[Prompt]: Your task is to repeat exactly the lines below between the line holding "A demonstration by" and the line holding "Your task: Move", inclusive, and only those.

[Recorded data]:

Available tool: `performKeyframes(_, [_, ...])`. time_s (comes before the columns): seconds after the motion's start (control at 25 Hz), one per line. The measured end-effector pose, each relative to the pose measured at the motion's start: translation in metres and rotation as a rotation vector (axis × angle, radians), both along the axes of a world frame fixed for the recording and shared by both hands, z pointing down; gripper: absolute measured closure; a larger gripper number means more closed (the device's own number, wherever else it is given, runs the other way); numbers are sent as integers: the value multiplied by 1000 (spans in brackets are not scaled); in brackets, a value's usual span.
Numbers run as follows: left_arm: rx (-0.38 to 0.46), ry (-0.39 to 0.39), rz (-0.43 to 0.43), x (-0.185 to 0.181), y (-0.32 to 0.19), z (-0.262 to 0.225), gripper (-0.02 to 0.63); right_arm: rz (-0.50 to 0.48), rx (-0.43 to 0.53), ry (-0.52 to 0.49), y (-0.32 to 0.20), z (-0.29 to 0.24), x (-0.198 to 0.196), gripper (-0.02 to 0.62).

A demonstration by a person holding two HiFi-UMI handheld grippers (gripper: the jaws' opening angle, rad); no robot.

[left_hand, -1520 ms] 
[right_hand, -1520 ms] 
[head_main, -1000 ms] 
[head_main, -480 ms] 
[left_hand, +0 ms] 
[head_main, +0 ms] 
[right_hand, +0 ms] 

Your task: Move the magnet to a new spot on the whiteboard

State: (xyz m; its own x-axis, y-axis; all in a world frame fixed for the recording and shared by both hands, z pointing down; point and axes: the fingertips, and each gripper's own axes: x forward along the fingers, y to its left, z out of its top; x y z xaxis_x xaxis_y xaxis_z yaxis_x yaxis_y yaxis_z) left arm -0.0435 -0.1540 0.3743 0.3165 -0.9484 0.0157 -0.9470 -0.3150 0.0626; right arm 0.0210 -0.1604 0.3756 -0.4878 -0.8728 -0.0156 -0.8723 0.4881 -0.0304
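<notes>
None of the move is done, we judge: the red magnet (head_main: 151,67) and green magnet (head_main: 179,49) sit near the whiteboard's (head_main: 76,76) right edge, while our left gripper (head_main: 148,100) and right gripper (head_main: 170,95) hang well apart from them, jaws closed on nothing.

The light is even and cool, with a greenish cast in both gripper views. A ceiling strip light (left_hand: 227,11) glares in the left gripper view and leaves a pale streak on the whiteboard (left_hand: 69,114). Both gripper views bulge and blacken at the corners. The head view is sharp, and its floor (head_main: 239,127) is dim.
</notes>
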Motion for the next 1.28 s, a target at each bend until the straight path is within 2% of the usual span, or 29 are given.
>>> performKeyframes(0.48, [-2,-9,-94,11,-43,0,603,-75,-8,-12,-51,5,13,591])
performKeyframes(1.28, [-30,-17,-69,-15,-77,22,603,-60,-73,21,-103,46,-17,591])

[Solution]:
A demonstration by a person holding two HiFi-UMI handheld grippers (gripper: the jaws' opening angle, rad); no robot.

[left_hand, -1520 ms] 
[right_hand, -1520 ms] 
[head_main, -1000 ms] 
[head_main, -480 ms] 
[left_hand, +0 ms] 
[head_main, +0 ms] 
[right_hand, +0 ms] 

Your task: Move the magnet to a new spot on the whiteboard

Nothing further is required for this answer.